**Work task**
Tally how many lines in the data hold the word "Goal", and give the result with no other text.

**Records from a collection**
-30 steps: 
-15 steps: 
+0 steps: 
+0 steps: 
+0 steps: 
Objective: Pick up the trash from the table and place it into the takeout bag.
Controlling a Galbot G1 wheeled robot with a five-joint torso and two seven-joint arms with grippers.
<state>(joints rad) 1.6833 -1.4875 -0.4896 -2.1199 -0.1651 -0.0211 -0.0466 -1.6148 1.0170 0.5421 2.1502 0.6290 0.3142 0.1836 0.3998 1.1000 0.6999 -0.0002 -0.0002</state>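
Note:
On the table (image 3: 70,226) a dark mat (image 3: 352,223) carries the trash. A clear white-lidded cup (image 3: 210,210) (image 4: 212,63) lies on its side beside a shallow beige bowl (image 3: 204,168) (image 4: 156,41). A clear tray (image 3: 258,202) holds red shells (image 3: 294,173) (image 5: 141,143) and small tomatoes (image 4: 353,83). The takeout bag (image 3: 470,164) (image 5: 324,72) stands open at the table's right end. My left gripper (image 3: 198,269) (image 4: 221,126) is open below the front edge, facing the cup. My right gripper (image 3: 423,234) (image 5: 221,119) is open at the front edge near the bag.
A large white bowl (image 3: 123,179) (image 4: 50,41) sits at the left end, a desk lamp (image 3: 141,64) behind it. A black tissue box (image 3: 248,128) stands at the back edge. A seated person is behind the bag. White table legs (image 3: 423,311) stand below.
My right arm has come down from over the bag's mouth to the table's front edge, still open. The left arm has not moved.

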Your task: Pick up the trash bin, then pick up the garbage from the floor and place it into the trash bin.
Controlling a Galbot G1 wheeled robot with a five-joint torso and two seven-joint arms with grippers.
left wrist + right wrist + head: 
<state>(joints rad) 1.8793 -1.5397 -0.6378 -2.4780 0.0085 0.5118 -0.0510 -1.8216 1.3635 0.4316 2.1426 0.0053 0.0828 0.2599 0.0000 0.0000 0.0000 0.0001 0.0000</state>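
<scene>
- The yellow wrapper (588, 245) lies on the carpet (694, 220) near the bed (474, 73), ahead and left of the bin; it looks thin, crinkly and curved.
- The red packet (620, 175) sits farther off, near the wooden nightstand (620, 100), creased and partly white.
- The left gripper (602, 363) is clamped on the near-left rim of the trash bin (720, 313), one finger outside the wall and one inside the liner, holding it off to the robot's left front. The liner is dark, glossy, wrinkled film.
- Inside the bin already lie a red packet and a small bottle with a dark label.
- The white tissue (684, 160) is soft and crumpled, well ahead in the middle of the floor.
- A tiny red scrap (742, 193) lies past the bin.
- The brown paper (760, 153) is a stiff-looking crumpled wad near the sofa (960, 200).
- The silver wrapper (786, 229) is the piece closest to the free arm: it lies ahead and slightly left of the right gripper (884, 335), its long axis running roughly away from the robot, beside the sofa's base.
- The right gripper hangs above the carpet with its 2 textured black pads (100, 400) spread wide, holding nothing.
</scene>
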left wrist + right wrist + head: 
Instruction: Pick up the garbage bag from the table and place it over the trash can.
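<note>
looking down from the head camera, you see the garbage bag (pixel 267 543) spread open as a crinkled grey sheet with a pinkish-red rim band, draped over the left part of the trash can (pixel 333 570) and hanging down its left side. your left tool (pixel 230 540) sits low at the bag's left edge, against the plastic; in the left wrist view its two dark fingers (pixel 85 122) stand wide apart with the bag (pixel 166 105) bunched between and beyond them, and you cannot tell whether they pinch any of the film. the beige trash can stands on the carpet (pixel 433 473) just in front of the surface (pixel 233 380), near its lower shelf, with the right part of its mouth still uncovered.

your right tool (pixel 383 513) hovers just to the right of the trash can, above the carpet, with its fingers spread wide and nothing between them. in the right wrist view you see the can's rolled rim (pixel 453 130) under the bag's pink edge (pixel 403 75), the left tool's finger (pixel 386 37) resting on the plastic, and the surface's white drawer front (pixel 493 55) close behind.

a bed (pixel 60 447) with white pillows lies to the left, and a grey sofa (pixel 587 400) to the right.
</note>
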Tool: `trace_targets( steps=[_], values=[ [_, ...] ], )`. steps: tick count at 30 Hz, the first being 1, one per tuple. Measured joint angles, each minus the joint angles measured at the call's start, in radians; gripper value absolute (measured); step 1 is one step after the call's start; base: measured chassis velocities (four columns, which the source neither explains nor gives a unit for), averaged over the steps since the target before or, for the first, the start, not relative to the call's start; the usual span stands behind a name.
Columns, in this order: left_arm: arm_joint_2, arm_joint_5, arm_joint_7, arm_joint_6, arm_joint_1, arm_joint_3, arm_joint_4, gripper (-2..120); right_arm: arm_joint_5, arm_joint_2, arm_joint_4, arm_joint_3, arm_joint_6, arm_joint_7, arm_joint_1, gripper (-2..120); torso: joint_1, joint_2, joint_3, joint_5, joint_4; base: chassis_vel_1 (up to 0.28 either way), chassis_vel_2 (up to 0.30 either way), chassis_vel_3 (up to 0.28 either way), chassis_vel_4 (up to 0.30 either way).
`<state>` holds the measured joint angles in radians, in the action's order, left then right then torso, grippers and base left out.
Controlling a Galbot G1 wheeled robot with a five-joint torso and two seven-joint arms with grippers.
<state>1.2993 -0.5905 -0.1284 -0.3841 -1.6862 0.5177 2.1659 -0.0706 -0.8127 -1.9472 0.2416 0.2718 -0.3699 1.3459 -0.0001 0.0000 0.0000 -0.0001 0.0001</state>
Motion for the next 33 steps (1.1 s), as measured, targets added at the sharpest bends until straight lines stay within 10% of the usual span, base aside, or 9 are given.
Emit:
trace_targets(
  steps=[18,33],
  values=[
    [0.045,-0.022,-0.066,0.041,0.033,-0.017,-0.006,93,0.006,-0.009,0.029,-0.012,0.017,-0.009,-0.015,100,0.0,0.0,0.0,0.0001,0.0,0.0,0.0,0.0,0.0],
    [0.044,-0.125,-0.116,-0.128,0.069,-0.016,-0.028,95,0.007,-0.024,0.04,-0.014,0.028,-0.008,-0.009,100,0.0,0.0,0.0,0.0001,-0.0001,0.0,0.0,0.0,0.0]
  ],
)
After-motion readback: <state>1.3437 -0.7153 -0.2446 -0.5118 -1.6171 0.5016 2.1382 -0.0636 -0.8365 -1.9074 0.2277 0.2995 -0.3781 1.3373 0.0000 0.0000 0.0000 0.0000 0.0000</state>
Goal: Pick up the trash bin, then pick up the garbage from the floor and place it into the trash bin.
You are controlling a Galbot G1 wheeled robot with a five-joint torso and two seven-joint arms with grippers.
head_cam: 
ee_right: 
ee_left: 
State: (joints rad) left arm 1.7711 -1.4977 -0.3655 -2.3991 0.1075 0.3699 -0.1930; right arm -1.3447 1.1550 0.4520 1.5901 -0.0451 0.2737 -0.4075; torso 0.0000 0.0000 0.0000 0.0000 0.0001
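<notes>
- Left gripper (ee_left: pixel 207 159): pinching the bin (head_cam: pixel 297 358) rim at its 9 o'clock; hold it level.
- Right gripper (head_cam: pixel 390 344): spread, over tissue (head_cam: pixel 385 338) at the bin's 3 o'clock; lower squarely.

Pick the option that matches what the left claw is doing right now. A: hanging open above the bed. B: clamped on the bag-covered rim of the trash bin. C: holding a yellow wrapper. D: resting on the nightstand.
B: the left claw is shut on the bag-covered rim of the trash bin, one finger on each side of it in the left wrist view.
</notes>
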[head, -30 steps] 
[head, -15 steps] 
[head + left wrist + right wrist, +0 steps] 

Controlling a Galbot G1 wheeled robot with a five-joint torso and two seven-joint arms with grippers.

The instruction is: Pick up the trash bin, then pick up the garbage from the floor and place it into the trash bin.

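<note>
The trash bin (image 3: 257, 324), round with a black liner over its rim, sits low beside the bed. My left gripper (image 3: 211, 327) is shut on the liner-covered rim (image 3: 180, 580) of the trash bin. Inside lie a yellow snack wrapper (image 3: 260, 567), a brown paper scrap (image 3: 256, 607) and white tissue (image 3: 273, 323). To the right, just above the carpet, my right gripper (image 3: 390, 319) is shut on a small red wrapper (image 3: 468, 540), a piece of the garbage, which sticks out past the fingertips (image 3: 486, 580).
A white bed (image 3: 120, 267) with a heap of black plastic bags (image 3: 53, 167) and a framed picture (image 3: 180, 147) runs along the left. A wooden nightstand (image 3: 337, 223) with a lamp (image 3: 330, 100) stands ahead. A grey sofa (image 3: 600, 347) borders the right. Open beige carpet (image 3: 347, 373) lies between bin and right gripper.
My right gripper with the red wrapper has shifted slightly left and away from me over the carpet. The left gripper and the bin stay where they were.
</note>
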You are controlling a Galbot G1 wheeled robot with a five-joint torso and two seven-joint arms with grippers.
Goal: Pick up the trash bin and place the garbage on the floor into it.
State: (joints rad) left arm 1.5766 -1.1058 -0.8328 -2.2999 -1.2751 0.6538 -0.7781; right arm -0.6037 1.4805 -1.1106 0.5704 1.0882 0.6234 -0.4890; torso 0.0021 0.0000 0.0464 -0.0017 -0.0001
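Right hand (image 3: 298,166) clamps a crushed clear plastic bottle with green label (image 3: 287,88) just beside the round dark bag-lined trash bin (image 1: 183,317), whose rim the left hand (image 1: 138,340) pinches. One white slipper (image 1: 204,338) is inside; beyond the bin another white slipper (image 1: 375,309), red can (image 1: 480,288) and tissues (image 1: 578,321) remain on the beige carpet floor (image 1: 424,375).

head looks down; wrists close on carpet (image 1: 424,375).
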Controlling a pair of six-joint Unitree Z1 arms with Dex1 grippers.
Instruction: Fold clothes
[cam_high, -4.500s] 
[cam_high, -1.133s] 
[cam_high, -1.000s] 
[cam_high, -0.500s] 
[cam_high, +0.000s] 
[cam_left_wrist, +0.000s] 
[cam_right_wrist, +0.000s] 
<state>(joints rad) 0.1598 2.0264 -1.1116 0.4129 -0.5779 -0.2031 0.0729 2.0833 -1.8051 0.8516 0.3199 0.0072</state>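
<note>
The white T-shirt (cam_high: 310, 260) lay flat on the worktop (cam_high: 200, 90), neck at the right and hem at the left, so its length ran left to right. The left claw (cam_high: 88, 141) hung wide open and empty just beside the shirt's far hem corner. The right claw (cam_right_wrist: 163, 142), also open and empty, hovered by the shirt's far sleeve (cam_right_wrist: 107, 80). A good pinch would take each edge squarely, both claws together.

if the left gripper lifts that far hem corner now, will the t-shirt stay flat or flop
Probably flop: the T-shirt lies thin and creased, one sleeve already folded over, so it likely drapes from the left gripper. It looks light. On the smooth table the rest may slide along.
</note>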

**Answer for the task**
2